● **What to produce**
Report each line of the data below in which "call" appears.
▬▬▬
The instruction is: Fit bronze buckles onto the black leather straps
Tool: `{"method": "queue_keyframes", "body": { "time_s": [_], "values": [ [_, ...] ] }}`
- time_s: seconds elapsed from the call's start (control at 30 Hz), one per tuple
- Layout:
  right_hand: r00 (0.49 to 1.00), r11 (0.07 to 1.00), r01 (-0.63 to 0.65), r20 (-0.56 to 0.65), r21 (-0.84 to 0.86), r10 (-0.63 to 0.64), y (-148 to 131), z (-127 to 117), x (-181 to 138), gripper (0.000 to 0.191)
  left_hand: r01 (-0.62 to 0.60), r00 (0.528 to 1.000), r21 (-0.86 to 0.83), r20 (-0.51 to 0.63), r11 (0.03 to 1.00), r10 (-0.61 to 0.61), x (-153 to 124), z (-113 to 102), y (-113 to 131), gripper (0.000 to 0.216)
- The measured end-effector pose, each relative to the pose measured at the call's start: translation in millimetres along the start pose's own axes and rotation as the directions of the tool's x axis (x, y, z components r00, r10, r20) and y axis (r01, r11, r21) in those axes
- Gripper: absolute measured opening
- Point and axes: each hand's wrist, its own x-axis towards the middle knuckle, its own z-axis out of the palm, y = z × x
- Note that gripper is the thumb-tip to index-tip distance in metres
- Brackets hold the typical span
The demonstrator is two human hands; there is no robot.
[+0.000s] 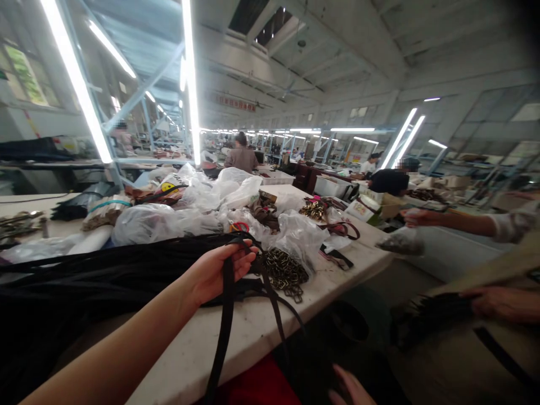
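My left hand [236, 261] is closed on a black strap [228, 309], which hangs over the table's front edge. Other black straps [126, 264] lie in a long pile to the left, under and behind my forearm. Just right of the hand is a heap of brass-coloured metal buckles [284, 269] in a clear plastic bag. At the bottom edge, my right hand [350, 388] is only partly in view and somewhat blurred. Its fingers stretch out apart, with nothing seen in them.
Plastic bags [147, 225] and more metal fittings [313, 209] crowd the table [177, 365]. At right, a co-worker's hand [417, 218] holds a bag [400, 242]; another hand [502, 304] touches dark strips [434, 318]. Red cloth [261, 385] lies below the table edge.
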Motion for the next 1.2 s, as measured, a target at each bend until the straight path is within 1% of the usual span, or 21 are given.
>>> {"method": "queue_keyframes", "body": {
  "time_s": [0.03, 0.1, 0.13, 0.17, 0.2, 0.27, 0.33, 0.37, 0.43, 0.53, 0.6, 0.67, 0.73, 0.8, 0.87, 0.9, 0.97, 1.07, 1.2],
  "values": [
    [0.999, 0.998, 0.036, 0.017, 0.042, -0.037, -6.8, 5.7, 10.5, 0.041, 0.026, 1.0, 0.024, -0.002, 0.999, -0.026, -0.6, 11.5, -5.2, 0.021],
    [0.983, 0.968, 0.158, 0.064, 0.197, -0.173, -27.3, 17.6, 31.6, 0.059, 0.076, 0.997, 0.065, 0.007, 0.995, -0.077, -2.8, 31.6, -14.3, 0.021],
    [0.966, 0.932, 0.214, 0.077, 0.293, -0.247, -39.6, 22.9, 40.6, 0.058, 0.091, 0.996, 0.081, 0.014, 0.993, -0.092, -3.9, 39.1, -17.3, 0.021],
    [0.952, 0.898, 0.231, 0.103, 0.375, -0.288, -51.9, 26.9, 47.7, 0.05, 0.089, 0.996, 0.092, 0.019, 0.992, -0.091, -4.1, 44.3, -19.0, 0.02],
    [0.946, 0.868, 0.196, 0.144, 0.457, -0.289, -62.9, 29.0, 52.3, 0.044, 0.068, 0.997, 0.101, 0.025, 0.993, -0.071, -3.2, 46.9, -19.3, 0.02],
    [0.929, 0.797, 0.041, 0.27, 0.602, -0.252, -77.1, 26.6, 54.3, 0.042, -0.014, 0.999, 0.128, 0.036, 0.992, 0.009, 3.4, 44.2, -17.0, 0.016],
    [0.907, 0.731, -0.108, 0.367, 0.674, -0.205, -78.9, 15.4, 49.4, 0.042, -0.1, 0.995, 0.187, 0.037, 0.977, 0.094, 16.7, 32.9, -14.3, 0.011],
    [0.905, 0.715, -0.147, 0.385, 0.683, -0.182, -76.4, 7.5, 45.8, 0.041, -0.127, 0.992, 0.237, 0.025, 0.963, 0.124, 25.3, 25.3, -14.4, 0.008],
    [0.916, 0.727, -0.17, 0.379, 0.666, -0.133, -68.5, -9.9, 39.3, 0.037, -0.158, 0.984, 0.364, -0.015, 0.918, 0.175, 43.7, 9.4, -19.8, 0.004],
    [0.946, 0.747, -0.159, 0.316, 0.645, -0.072, -59.3, -31.3, 34.6, 0.04, -0.171, 0.974, 0.527, -0.039, 0.833, 0.225, 66.5, -8.5, -39.0, 0.012],
    [0.962, 0.757, -0.145, 0.269, 0.638, -0.042, -56.7, -39.2, 35.2, 0.042, -0.151, 0.976, 0.579, -0.04, 0.801, 0.213, 75.0, -13.8, -53.7, 0.013],
    [0.976, 0.797, -0.101, 0.213, 0.595, -0.035, -55.3, -42.5, 37.6, 0.041, -0.116, 0.98, 0.598, -0.063, 0.793, 0.191, 78.4, -14.4, -66.1, 0.012],
    [0.99, 0.862, -0.02, 0.133, 0.506, -0.055, -53.4, -42.6, 41.2, 0.041, -0.075, 0.982, 0.579, -0.1, 0.812, 0.162, 79.4, -11.8, -75.9, 0.013],
    [0.996, 0.919, 0.07, 0.026, 0.387, -0.087, -49.7, -41.0, 45.4, 0.04, -0.034, 0.984, 0.54, -0.131, 0.841, 0.124, 80.2, -8.1, -84.4, 0.016],
    [0.992, 0.953, 0.117, -0.072, 0.28, -0.1, -43.7, -39.0, 49.9, 0.039, 0.002, 0.986, 0.504, -0.147, 0.864, 0.083, 82.4, -4.9, -93.0, 0.018],
    [0.991, 0.961, 0.117, -0.098, 0.249, -0.095, -40.0, -38.2, 52.1, 0.039, 0.019, 0.987, 0.489, -0.148, 0.872, 0.062, 84.0, -3.9, -97.6, 0.019],
    [0.995, 0.967, 0.074, -0.086, 0.243, -0.055, -32.4, -37.4, 56.0, 0.04, 0.054, 0.989, 0.459, -0.145, 0.887, 0.015, 88.3, -2.8, -107.3, 0.02],
    [1.0, 0.957, -0.001, -0.027, 0.291, 0.009, -23.9, -37.6, 59.9, 0.042, 0.122, 0.987, 0.405, -0.148, 0.906, -0.066, 95.3, -1.7, -122.3, 0.02],
    [0.998, 0.948, 0.021, -0.064, 0.317, -0.001, -20.6, -36.1, 64.4, 0.039, 0.189, 0.977, 0.348, -0.159, 0.918, -0.141, 101.0, 2.5, -138.9, 0.022]
  ]
}}
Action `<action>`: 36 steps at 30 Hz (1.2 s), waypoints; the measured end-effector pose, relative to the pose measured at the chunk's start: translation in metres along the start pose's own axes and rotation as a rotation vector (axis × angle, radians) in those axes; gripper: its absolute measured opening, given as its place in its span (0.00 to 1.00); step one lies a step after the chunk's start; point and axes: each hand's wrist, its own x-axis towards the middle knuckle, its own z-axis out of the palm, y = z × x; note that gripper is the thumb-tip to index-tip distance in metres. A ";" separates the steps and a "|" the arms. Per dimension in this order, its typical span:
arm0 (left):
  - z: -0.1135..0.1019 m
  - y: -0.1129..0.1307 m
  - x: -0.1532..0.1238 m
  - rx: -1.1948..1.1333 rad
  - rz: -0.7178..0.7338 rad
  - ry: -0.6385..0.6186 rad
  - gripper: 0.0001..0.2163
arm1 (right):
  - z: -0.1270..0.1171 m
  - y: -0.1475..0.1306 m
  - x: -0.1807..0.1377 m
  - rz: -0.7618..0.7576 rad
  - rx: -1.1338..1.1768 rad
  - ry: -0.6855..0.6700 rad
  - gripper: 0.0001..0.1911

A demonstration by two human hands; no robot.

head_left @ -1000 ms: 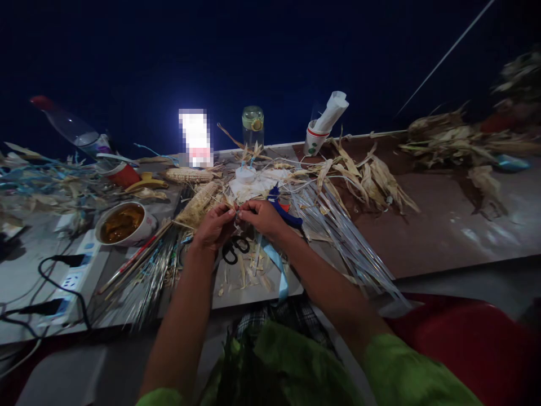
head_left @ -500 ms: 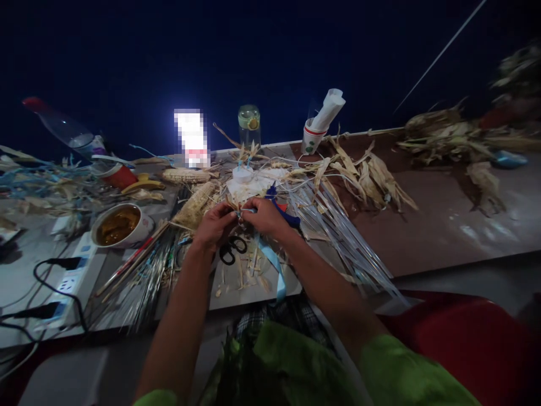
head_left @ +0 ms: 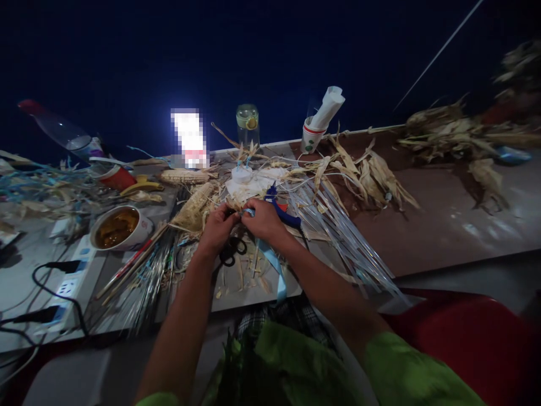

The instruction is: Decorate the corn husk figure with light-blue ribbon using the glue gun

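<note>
My left hand (head_left: 217, 228) and my right hand (head_left: 264, 219) meet fingertip to fingertip over the table, both pinched closed on a small piece of dry corn husk bound with a light blue ribbon (head_left: 274, 268). The ribbon's tail trails down from under my right hand toward the table's front edge. Black-handled scissors (head_left: 230, 251) lie just beneath my hands among husk scraps. A blue glue gun (head_left: 282, 210) rests right behind my right hand. What exactly sits between the fingertips is too small to make out.
A bowl of brown liquid (head_left: 117, 227) stands at left beside chopsticks (head_left: 129, 265), a power strip (head_left: 63, 282) and cables. Clear glue sticks (head_left: 338, 237) fan out to the right. Corn husks (head_left: 363, 172), cobs (head_left: 186, 176), a jar (head_left: 247, 124), a paper cup (head_left: 311, 138) and a bright lamp (head_left: 189, 138) line the back.
Both hands have stayed together, shifting slightly up and closer to the white pile. The fingers keep working at the blue ribbon.
</note>
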 end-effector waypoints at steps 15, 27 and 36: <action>-0.010 -0.002 0.002 -0.207 -0.028 0.059 0.11 | 0.012 0.004 -0.012 -0.317 -0.112 0.142 0.08; -0.003 0.007 -0.004 -0.337 -0.119 -0.052 0.16 | 0.014 0.001 -0.003 0.009 0.513 -0.034 0.07; -0.011 0.003 -0.001 -0.267 -0.192 0.036 0.12 | 0.021 0.014 0.005 0.122 0.638 -0.075 0.09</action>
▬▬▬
● **Response area**
- time_s: seconds elapsed from the call's start (control at 30 Hz), one per tuple
- The measured end-effector pose, each relative to the pose measured at the call's start: translation in millimetres along the start pose's own axes and rotation as the directions of the tool's x axis (x, y, z components r00, r10, r20) and y axis (r01, r11, r21) in those axes

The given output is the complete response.